Chapitre 15

(Extrait du Guide du routard galactique, page 634 784 section 5a. Article : Magrathea.)

Très loin dans les brumes de l’Antiquité, aux grands et glorieux jours de l’ancien empire galactique, la vie était sauvage, riche et largement exempte d’impôts.

De puissants astronefs se frayaient leur route entre des soleils exotiques, en quête d’aventure et de butins aux plus extrêmes confins de l’espace galactique car en ces jours, les esprits étaient braves, les enjeux élevés, les hommes de vrais hommes, les femmes de vraies femmes, et les petites bestioles fourrées d’Alpha du Centaure de vraies petites bestioles fourrées d’Alpha du Centaure. Et toutes et tous étaient prêts à braver des terreurs inconnues, accomplir d’héroïques exploits et construire hardiment des phrases interminables comme nul homme jamais n’avait osé en construire auparavant : et ce fut ainsi que se forgea l’empire.

Bien des hommes bien entendu devinrent immensément riches mais c’était une chose parfaitement naturelle et dont il n’y avait pas à avoir honte, d’autant que personne n’était vraiment pauvre – du moins personne qui fût digne d’être mentionné. Et pour les plus riches et les plus heureux parmi les marchands, l’existence fatalement devint ennuyeuse et tatillonne, et ils en vinrent à imaginer que c’était par conséquent la faute des mondes sur lesquels ils s’étaient installés – car aucun d’entre eux n’était vraiment satisfaisant : soit que le climat n’allât pas tout à fait sur la fin de l’après-midi, soit que le jour fût d’une demi-heure trop long, soit que la mer fût exactement d’un rose qui n’allait pas.

Et c’est ainsi que furent créées les conditions d’une fantastique et nouvelle forme d’industrie spécialisée : la construction sur mesure de planètes de luxe. Le siège d’une telle industrie était la planète Magrathea où des ingénieurs hyperspatiaux aspiraient la matière par des trous blancs dans l’espace pour ensuite la modeler en planètes de rêve – des planètes d’or, des planètes de platine, des planètes de caoutchouc mousse avec tout plein de tremblements de terre –, toutes confectionnées avec amour pour se conformer aux critères draconiens auxquels étaient en droit de s’attendre les hommes les plus riches de la Galaxie.

Mais tel fut le succès de ce projet que Magrathea devint bientôt la planète la plus riche de tous les temps tandis que le restant de la Galaxie se voyait réduit à la plus abjecte pauvreté.
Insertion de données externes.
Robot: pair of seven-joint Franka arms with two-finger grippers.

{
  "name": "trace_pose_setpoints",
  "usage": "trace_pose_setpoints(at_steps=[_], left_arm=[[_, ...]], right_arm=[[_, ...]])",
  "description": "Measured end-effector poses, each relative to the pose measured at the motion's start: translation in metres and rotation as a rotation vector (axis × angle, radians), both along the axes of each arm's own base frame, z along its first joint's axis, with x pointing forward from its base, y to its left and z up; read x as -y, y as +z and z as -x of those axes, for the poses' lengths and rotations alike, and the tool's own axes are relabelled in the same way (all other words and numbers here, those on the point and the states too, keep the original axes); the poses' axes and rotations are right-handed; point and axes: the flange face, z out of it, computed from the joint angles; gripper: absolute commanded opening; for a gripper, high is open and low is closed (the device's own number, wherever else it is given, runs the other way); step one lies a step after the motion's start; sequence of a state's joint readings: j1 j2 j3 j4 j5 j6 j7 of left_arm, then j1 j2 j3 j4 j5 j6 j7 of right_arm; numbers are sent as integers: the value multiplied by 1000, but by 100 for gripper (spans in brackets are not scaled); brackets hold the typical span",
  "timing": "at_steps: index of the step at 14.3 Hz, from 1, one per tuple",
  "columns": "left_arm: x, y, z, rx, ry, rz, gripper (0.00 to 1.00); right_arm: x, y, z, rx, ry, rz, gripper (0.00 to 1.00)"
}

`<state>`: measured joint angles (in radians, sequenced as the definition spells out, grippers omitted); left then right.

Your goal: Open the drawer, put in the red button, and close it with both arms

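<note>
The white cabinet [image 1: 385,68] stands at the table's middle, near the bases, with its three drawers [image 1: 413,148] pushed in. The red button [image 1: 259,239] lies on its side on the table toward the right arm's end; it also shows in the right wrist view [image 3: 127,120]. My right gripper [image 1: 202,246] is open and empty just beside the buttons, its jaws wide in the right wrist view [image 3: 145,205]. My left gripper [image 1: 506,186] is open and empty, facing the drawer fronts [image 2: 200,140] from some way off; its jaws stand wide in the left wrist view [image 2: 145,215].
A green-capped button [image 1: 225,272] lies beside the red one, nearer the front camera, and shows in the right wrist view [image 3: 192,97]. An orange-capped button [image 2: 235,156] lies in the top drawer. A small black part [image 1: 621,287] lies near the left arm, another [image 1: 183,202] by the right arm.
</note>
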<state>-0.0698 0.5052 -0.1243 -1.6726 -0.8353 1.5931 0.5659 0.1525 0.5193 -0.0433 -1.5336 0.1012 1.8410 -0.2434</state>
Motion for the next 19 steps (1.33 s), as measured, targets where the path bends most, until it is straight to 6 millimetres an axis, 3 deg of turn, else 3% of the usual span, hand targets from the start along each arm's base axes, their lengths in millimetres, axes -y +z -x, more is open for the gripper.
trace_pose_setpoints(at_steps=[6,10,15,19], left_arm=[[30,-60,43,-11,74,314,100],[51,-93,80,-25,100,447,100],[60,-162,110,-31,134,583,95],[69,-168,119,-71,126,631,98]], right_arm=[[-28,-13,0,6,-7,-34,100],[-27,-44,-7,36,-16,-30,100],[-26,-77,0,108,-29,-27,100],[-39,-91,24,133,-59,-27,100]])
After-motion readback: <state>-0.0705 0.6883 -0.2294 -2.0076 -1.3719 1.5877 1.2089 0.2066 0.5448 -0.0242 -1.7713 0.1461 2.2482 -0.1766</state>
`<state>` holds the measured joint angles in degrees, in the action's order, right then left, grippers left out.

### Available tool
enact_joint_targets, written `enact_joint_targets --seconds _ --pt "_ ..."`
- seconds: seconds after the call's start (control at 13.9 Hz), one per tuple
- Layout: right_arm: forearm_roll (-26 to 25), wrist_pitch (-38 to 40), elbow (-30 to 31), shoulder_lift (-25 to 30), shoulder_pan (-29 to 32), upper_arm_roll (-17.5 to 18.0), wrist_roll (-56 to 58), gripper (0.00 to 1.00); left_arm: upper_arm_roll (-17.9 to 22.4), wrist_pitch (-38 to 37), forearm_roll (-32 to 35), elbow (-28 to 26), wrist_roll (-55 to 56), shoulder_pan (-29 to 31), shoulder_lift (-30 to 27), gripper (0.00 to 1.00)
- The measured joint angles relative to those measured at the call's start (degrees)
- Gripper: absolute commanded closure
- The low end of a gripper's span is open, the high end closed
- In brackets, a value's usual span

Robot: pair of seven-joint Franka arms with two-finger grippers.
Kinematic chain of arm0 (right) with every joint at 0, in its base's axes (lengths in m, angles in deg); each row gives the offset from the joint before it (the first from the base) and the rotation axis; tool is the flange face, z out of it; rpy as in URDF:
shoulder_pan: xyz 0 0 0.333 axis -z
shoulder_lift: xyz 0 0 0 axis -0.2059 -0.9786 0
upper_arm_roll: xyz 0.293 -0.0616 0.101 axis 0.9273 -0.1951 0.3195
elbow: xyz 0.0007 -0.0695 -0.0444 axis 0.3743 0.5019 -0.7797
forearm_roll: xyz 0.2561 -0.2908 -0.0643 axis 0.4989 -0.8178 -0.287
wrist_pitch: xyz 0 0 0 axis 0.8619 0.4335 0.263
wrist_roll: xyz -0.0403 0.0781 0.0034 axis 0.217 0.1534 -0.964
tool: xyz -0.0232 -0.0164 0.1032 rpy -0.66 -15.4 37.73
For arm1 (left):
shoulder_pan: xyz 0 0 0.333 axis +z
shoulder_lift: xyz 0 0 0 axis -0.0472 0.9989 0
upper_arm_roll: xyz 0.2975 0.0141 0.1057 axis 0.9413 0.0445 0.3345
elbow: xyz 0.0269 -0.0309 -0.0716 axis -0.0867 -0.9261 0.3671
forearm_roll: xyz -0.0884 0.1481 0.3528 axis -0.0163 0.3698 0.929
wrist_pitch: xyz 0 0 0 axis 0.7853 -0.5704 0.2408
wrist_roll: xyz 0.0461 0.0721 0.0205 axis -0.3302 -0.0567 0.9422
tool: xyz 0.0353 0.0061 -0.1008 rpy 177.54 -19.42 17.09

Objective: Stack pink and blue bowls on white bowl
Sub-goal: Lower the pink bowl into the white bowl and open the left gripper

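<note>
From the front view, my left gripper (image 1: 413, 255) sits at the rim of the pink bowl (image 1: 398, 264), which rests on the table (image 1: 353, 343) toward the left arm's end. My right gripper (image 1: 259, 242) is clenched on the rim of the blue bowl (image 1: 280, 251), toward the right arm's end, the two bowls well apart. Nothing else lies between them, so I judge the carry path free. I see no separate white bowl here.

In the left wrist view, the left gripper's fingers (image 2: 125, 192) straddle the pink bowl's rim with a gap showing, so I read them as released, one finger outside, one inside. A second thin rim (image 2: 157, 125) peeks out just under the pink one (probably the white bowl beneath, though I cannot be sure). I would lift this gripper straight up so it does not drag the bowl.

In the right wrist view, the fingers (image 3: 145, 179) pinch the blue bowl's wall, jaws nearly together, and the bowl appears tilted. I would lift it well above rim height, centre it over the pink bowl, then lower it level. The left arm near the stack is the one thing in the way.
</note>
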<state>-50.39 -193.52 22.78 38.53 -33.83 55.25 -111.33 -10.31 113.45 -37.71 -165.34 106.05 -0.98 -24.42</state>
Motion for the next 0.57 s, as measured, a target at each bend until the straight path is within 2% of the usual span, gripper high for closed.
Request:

Et c’est ainsi que prit fin le système, que s’effondra l’empire et que retomba sur des milliards de mondes affamés un long silence maussade, à peine troublé par les grattements de plume des érudits qui peinaient des nuits durant sur de mornes petits mémoires traitant des mérites de tel ou tel type de politique d’économie planifiée.

Magrathea elle-même disparut et son souvenir ne tarda pas à passer dans les ténèbres de la légende.

En ce siècle de lumières qui est le nôtre, plus personne bien sûr n’en croit un traître mot.